RECORDS TO PROCESS Block Start

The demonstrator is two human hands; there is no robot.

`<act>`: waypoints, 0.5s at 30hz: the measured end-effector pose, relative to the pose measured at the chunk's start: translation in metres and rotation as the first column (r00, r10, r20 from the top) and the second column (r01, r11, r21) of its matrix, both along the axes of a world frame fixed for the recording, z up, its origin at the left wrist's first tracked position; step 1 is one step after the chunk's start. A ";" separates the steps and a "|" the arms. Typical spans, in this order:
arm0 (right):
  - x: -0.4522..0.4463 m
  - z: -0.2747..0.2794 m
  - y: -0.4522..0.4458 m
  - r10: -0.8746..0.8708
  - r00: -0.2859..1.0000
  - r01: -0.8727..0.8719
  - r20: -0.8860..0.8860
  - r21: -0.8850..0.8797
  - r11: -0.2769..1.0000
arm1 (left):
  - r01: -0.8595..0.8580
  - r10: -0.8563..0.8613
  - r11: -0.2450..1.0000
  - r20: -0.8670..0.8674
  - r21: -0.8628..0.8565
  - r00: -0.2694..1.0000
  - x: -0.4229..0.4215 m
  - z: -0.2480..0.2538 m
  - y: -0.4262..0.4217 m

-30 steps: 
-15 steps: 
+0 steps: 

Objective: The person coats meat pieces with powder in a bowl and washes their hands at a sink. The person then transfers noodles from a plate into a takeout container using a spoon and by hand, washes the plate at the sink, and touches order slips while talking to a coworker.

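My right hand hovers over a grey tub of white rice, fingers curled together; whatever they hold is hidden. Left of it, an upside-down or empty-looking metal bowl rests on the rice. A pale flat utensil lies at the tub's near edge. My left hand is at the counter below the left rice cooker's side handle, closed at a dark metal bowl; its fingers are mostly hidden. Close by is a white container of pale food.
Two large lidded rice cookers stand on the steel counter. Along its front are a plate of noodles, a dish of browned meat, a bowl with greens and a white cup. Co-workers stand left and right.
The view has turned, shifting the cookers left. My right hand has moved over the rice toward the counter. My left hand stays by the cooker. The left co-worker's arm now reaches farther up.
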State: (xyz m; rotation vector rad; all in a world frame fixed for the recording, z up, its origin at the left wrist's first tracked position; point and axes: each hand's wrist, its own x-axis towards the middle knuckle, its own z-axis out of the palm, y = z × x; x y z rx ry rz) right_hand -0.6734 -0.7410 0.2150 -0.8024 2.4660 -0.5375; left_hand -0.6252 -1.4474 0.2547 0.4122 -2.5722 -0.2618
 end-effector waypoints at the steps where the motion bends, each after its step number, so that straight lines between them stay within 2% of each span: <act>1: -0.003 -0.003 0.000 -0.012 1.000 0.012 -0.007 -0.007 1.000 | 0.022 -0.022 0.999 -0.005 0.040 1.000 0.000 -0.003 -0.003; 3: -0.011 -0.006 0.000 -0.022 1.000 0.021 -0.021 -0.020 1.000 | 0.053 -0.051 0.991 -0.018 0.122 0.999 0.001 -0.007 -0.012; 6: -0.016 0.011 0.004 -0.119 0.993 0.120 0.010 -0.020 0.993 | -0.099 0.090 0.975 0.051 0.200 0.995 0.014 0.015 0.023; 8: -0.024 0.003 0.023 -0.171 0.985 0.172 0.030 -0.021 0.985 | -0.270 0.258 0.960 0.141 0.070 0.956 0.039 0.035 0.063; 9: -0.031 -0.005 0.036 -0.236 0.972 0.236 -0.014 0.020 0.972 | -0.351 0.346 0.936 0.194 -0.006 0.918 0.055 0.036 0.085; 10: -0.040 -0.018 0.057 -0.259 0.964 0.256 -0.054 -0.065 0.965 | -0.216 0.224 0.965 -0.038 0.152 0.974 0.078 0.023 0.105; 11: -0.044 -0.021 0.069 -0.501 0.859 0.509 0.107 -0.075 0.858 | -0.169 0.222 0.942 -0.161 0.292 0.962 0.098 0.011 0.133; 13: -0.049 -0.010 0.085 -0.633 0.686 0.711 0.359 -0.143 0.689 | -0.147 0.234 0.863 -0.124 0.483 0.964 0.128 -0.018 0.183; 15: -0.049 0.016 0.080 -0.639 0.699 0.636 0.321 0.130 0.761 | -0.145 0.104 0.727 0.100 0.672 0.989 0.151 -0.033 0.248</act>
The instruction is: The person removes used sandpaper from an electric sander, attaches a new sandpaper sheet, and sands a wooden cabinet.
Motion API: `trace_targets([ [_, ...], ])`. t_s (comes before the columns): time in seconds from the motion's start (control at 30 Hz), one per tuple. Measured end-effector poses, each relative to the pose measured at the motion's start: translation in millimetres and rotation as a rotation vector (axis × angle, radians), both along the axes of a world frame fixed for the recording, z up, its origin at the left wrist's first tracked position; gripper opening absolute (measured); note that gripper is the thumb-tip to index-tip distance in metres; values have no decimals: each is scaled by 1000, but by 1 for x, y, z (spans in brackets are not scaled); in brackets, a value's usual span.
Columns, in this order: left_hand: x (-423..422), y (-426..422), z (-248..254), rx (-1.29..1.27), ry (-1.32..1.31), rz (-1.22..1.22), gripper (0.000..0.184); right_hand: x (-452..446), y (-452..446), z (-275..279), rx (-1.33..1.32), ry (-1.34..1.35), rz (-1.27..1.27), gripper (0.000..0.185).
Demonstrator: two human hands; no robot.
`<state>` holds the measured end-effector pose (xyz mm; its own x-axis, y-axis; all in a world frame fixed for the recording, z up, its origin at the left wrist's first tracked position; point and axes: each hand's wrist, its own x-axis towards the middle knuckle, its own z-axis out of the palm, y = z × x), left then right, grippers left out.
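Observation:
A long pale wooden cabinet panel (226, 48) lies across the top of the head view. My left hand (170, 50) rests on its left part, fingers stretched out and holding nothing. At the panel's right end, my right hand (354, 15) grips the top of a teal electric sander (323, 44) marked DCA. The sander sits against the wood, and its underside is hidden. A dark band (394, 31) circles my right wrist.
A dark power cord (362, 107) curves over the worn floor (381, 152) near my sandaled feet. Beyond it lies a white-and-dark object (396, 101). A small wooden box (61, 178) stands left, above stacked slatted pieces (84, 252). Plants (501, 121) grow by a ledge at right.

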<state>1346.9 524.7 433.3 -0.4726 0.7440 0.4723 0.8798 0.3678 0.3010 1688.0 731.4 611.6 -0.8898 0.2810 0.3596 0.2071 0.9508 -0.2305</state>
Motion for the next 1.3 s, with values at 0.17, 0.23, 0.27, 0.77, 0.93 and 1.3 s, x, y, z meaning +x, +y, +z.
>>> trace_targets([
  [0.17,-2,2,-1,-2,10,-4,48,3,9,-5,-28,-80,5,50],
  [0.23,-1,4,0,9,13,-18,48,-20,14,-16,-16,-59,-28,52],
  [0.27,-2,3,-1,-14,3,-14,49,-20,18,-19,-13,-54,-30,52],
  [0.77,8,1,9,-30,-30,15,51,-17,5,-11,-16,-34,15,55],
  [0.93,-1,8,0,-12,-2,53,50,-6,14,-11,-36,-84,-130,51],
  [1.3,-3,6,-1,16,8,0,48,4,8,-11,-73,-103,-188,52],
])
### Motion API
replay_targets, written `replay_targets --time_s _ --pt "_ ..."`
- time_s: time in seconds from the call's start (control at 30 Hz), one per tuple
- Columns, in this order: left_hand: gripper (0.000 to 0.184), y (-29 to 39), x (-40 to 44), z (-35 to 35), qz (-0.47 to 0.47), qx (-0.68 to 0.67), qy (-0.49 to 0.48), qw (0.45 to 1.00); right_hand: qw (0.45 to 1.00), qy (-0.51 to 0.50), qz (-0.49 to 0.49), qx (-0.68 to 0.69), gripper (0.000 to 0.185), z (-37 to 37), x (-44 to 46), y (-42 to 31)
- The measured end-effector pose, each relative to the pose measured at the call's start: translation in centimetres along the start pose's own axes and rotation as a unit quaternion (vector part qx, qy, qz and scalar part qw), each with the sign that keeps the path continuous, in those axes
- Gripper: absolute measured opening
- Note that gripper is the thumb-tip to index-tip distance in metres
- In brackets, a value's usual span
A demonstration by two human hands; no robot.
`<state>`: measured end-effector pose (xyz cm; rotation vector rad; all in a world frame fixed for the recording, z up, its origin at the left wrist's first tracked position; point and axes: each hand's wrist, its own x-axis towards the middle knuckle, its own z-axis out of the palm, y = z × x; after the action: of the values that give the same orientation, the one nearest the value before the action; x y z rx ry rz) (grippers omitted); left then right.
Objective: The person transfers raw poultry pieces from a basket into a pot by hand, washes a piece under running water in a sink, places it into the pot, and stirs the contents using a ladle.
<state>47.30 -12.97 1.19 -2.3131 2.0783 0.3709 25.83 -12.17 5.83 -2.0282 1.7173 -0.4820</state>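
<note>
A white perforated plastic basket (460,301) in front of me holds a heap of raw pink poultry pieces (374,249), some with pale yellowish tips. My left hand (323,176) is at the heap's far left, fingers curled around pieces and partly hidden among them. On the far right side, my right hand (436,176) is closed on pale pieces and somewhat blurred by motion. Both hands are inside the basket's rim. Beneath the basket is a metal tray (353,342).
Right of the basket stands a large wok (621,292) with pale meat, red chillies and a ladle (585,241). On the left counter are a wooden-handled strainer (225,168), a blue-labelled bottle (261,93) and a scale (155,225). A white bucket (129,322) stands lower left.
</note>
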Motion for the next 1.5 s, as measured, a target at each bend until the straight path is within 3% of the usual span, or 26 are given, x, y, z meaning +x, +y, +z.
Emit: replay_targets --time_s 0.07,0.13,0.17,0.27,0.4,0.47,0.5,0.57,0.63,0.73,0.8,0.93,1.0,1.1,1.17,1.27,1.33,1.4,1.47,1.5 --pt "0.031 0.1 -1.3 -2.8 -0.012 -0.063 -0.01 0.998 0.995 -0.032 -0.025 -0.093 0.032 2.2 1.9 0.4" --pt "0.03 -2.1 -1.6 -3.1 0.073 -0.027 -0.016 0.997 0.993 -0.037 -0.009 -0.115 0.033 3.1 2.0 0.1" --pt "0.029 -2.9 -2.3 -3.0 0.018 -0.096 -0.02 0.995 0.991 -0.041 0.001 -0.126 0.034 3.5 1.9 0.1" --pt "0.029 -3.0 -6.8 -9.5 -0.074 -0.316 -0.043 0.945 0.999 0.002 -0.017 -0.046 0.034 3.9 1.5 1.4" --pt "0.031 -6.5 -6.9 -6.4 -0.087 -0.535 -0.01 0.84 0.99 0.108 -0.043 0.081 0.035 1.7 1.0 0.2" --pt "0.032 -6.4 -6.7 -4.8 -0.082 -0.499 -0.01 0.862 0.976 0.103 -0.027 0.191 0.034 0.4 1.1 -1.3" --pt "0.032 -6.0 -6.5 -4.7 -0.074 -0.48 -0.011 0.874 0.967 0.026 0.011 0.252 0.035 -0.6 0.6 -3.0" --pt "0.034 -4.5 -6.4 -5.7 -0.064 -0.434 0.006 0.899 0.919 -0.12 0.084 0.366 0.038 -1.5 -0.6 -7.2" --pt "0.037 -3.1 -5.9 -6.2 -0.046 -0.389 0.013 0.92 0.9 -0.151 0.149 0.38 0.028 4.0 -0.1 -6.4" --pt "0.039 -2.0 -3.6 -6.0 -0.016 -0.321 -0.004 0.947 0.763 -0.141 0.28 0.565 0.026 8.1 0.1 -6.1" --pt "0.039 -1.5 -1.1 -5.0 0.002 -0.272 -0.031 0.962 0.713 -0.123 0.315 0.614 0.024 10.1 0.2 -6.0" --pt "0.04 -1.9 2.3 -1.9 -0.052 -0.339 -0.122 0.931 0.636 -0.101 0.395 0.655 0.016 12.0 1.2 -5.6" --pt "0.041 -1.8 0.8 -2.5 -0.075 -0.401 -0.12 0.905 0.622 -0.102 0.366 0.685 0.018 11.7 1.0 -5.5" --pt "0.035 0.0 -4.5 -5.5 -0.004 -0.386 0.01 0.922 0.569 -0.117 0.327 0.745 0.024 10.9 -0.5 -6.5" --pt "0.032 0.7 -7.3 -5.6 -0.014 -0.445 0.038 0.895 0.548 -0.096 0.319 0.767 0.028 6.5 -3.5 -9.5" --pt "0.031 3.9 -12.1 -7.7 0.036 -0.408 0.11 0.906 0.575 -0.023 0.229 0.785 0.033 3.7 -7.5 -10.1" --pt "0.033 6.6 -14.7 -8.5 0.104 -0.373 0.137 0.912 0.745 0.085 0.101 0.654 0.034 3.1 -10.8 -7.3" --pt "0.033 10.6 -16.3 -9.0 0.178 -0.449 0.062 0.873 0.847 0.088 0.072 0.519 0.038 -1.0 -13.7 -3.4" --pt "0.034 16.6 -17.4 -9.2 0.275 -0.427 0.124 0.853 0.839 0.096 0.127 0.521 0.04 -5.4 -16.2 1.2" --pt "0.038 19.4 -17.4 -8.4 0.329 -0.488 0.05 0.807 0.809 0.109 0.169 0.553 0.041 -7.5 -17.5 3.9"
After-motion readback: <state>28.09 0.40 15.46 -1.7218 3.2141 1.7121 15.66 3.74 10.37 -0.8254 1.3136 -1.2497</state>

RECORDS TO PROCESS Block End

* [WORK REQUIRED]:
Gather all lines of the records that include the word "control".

* [TASK RESPONSE]:
Motion API: `trace_targets([ [_, ...], ])`. t_s (comes before the columns): time in seconds from the motion's start (control at 30 Hz), one per tuple. Measured end-effector poses, each relative to the pose measured at the motion's start: translation in millimetres and rotation as a rotation vector (axis × angle, radians), both along the axes of a world frame fixed for the recording, z up, its origin at the left wrist's first tracked position; gripper opening absolute (measured); note that gripper is the thumb-tip to index-tip distance in metres; values have no decimals: each is scaled by 1000, but by 1 for x, y, z (spans in brackets are not scaled); in brackets, a value's usual span.
- time_s: time in seconds from the call's start (control at 30 Hz), one per tuple

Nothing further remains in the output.